Jack London also hosts another major local show Feb. 20, when Portland Jazz Composers Ensemble and composer/pianist Jasnam Daya Singh perform his Ekta: The Unity Project. As I wrote in ArtsWatch when it was released on record: Premiered at the Montavilla Jazz Festival in 2017, Singh’s ambitious composition embraces influences from Brazilian choro and samba (which he played growing up in Brazil), European and American jazz, even some classical gestures. Yet for all its diversity, the multi-movement suite lives up to its subtitle, achieving a seamless, organic glow. Warm, breezy and inviting, it features lovely interplay between Singh’s piano and low-range instruments like baritone sax, bass clarinet, and trombones, as well as cool clarinet, flute and sax passages set off against warm flugelhorn.
I also wrote about rising young trombonist and composer Adriana Wagner in an ArtsWatch story last year. You can see how she’s developed since she recently graduated from the jazz program at Portland State University in a free trio show Feb. 17 at University Place Hotel.
Among the many other local artist showcases, many of them free of charge, standouts include the elegant, breezy straight ahead jazz of pianist Machada Mijiga’s trio, which plays Feb. 21 at Jupiter NEXT. Trumpeter Noah Simpson’s show was one of the highlights of last year’s Montavilla Jazz Festival, and you can catch his quartet free at Lovely Rita at The Hoxton on Feb. 22. Singer Mia Nicholson has long been a reliably enchanting jazz singer in Portland, and sheer quartet gets a free festival showcase Feb. 17 at The Benson Hotel.
And to bless the whole fest, St. James Vespers at downtown Portland’s St James Lutheran Church on Feb. 19 features pianist Mike Horsfall’s trio with superb singer Marilyn Keller. It’s described as “an all-inclusive, meditative evening service of word and music in the form of a jazz tinged original liturgy, punctuated with jazz standards throughout.”

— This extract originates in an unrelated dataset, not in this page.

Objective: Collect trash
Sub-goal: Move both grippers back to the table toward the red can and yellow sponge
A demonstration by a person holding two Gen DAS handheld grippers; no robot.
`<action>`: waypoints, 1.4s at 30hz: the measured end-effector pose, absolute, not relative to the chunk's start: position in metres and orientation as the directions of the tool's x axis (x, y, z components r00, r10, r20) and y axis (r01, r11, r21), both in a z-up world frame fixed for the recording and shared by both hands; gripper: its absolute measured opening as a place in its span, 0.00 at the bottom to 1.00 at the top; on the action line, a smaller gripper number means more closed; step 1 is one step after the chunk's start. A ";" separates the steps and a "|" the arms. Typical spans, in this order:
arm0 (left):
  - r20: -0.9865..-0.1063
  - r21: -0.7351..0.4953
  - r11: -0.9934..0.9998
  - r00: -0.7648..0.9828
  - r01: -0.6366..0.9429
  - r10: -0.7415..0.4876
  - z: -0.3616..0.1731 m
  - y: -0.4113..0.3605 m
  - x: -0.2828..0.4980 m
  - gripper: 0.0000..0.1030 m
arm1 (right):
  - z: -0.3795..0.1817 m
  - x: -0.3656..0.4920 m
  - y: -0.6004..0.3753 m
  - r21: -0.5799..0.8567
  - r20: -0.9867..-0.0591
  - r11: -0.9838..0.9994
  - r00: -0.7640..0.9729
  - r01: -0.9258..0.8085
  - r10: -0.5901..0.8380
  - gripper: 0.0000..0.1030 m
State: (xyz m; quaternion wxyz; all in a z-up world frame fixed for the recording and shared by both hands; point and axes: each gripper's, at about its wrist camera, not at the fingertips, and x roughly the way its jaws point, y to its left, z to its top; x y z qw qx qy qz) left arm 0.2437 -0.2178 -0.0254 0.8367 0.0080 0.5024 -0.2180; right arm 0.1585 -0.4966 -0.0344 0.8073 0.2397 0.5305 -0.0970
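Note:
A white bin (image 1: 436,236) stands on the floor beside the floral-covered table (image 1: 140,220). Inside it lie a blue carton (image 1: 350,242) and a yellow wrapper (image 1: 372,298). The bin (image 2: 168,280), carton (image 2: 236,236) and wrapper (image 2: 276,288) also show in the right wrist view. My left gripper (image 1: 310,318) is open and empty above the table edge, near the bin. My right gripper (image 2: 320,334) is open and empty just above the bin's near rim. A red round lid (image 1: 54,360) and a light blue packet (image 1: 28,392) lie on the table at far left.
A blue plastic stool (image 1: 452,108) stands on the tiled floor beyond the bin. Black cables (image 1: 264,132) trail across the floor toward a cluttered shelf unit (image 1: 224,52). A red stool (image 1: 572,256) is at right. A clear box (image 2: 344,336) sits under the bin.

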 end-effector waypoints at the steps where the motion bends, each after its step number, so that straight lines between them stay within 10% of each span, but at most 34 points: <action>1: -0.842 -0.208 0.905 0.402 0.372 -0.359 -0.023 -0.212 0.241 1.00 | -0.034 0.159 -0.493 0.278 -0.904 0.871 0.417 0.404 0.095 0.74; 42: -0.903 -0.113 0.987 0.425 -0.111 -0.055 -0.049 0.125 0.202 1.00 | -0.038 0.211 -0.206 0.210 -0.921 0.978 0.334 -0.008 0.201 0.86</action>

That’s only a smattering of many fine local performances we just don’t have room to mention, but you can learn about them all at the festival website. Pay special attention to the many free shows, which offer a wonderful opportunity to check out some of our locavore jazz delight, as well as some absorbing-looking talks and films. Please let us know in comments below what worthy shows we’ve omitted, what you’re looking forward to seeing, or, after the fact, what you enjoyed, so we can keep them on our radar for future previews.
I think of this year’s PDX Jazz Festival not as a glimpse into jazz’s future nor a wallow into jazz’s admittedly wondrous past, but rather a welcome sampling of various kinds of vital music that imbibes — even if sometimes only in trace amounts — from jazz’s fountain of eternal youth. What could be more inherently young than music that’s more or less made up in the moment you’re hearing it? If we must seek the imprimatur of jazz royalty for the festival’s eclectic approach, remember it was none other than the Duke himself who pronounced the music he played “beyond category.” That’s never been truer for PDX Jazz Festival than this year.